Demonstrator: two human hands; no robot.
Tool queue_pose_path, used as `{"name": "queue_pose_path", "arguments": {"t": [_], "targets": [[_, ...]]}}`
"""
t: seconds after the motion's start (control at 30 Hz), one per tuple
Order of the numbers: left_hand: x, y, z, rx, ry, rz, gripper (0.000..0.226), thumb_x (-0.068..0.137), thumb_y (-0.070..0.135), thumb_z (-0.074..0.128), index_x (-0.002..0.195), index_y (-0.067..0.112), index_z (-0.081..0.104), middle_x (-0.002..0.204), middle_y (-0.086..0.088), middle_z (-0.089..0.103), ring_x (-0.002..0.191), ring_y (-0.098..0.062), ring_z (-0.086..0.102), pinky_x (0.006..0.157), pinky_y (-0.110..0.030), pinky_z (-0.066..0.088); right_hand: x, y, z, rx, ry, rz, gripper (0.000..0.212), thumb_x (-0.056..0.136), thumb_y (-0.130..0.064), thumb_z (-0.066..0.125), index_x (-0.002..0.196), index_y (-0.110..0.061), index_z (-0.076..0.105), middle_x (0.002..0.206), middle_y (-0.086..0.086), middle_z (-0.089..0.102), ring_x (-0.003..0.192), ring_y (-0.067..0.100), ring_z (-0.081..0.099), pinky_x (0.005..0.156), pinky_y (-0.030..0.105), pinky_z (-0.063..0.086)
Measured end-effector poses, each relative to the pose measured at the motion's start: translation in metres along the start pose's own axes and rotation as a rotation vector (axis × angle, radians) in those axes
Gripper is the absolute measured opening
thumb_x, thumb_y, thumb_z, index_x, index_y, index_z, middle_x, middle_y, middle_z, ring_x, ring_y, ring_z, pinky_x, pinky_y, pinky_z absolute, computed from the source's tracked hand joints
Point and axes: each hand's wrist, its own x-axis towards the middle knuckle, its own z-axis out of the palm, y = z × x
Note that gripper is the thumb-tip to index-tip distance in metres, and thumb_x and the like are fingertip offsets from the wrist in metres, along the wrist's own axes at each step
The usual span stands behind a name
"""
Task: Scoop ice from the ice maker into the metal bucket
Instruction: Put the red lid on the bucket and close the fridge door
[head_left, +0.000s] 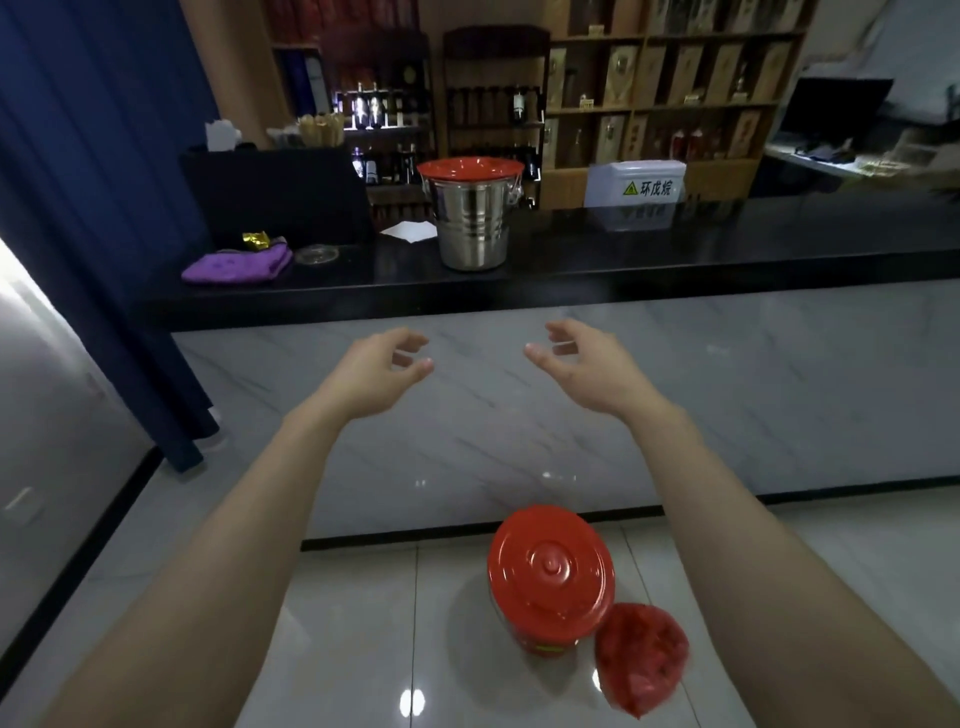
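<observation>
A purple cloth (236, 264) lies at 10 o'clock on the counter (675, 244). The left hand (376, 371) hovers empty, fingers loosely curled. The metal bucket (471, 218) stands at 12 o'clock, its red top possibly a lid that would block ice. The right hand (584, 364) is equally empty.

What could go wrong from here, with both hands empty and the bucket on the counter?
1. The red tin and red bag sit on the floor close to the person; a step forward could trip on them.
2. The metal bucket stands near the front edge of the counter; a hasty grab by the left hand or right hand might knock it off.
</observation>
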Motion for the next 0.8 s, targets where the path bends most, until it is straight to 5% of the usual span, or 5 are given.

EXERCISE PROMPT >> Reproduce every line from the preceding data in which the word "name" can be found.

RESULT OF THE TASK >>
Tool queue_pose_path, used as `{"name": "queue_pose_path", "arguments": {"t": [_], "targets": [[_, ...]]}}`
The usual span stands behind a name

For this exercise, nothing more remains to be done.